Mathematical education in grade school (and, to a certain extent, college) teaches the mechanics of mathematical problem-solving. Students learn to identify specific types of problems and to mechanically apply techniques to solve them. As a result, this type of math is little more than pattern recognition. You might recall this sort of pattern recognition when doing everything from word problems on up to applying the rules of differentiation and integration in Calculus. However, these problem-solving techniques are based on underlying principles. They work because those principles are logically consistent.

By "consistent" I refer to the logical consistency of mathematical ideas in relation to one another. In school you learn about the various arithmetic operations -- addition, subtraction, etc. -- and how they relate to each other using distributivity, associativity, and commutativity. These operations always work and they always yield the same results when applied in the same ways. So we say that these rules together are consistent.

When problems and solutions become more complex than mere arithmetic problems, and when new ideas are produced or new structures invented, we need to be sure that we can take advantage of these new phenomena with confidence that they will behave correctly. So consistency is a central concern in mathematics at every level.

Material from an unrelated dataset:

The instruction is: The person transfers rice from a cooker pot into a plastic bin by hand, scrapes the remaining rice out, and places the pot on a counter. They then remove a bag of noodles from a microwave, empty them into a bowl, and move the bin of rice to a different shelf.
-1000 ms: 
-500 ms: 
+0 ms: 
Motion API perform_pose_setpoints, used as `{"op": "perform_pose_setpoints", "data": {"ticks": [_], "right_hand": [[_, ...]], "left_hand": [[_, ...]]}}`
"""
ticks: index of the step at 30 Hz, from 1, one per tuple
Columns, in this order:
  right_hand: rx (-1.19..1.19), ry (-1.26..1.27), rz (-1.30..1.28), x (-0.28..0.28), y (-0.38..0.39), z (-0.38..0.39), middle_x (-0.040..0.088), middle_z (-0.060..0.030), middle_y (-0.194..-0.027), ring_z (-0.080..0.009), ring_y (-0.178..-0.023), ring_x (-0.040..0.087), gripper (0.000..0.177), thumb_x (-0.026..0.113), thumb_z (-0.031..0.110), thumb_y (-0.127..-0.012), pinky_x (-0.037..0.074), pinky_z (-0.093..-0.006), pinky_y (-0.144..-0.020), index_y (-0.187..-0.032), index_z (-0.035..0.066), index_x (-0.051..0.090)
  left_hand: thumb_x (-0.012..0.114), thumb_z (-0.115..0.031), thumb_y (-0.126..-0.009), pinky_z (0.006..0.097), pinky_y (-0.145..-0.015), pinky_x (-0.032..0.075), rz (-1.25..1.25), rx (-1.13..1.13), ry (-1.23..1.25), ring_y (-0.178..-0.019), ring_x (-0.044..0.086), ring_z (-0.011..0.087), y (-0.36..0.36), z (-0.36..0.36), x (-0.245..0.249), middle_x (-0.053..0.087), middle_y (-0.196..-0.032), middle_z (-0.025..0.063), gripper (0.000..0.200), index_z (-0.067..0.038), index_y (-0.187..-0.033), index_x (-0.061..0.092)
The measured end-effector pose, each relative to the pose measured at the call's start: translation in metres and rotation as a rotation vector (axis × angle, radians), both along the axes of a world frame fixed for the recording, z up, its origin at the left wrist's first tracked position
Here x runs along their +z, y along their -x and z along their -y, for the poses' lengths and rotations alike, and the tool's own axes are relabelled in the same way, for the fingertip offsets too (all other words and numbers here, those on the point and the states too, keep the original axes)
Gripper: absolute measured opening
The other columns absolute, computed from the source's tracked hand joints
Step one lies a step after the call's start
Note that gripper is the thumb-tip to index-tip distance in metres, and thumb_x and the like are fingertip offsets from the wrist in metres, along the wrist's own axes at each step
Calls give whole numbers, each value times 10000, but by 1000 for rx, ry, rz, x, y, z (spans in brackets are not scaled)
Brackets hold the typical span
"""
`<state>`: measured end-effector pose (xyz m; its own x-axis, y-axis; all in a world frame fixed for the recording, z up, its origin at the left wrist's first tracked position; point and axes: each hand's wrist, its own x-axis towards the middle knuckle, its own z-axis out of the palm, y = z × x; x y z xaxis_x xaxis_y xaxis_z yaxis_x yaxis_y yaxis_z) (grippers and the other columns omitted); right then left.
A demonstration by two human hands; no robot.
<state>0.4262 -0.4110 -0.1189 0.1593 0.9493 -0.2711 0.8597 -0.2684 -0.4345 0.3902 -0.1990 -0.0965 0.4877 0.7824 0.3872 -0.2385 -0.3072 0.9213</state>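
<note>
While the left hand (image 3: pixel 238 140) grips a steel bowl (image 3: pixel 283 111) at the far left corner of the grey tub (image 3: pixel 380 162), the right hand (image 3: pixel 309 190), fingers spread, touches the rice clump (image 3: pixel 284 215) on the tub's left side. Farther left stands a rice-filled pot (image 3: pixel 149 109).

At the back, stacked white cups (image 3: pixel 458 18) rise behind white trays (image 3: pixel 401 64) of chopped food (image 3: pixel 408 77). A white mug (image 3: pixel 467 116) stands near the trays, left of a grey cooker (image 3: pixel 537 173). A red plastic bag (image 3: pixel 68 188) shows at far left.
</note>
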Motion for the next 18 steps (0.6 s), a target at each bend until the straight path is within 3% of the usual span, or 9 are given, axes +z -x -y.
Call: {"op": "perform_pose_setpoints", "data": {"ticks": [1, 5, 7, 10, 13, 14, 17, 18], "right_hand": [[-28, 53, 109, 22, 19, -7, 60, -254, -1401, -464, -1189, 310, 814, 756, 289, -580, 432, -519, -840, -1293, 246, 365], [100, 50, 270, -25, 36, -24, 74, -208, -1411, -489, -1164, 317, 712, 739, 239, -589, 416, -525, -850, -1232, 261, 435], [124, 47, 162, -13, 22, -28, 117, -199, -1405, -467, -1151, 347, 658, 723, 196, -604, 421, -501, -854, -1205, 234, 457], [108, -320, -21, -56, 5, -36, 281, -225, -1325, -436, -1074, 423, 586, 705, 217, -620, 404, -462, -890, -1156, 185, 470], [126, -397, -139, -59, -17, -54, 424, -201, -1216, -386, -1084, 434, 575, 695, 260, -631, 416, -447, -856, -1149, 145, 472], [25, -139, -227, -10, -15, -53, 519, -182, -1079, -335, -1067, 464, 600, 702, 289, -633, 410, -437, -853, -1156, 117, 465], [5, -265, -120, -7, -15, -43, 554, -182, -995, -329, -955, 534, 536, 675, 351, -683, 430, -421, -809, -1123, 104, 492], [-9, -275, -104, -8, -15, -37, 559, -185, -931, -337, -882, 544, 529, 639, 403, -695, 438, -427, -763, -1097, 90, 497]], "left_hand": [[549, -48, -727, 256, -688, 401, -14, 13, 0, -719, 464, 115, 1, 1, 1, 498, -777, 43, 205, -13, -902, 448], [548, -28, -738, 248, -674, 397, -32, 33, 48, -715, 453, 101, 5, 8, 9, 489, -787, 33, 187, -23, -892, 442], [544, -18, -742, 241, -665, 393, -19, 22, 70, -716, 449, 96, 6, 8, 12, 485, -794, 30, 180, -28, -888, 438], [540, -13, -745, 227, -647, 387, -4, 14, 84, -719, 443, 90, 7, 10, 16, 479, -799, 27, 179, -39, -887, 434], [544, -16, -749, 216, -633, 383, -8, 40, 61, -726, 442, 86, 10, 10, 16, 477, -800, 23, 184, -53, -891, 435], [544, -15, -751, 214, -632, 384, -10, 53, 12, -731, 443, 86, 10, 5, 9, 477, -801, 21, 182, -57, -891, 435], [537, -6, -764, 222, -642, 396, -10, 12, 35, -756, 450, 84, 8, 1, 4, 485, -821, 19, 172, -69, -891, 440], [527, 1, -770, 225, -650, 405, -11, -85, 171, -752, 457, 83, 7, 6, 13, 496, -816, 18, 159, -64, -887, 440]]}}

The way that mathematicians handle this concern is by making convincing, step-by-step arguments about the tools they employ. These arguments are called **proofs**.

A proof, as noted above, is just an argument. However, it must be a clear, convincing one that draws a firm conclusion from one step to the next, leaving no room for guessing or speculation. This is done in plain prose, often with the help of the symbols used to represent the concepts being addressed.

A proof may provide a solid argument, but often it does not explain *why* it is so; it might not seem to provide *intuition* to help you understand the result. This is part of the thought process that goes into constructing the proof: it's the intuitive background for understanding the problem at hand. Most proofs are terse and will not provide this understanding explicitly because the purpose of a proof is to provide a sound foundation, whereas all of the so-called "scratch work" that went into actually constructing the proof is gone, making the final result seem trimmed and clean. You'll have to learn how to read proofs to build your own understanding. This takes practice in both reading and writing proofs to get a sense of how proofs are constructed.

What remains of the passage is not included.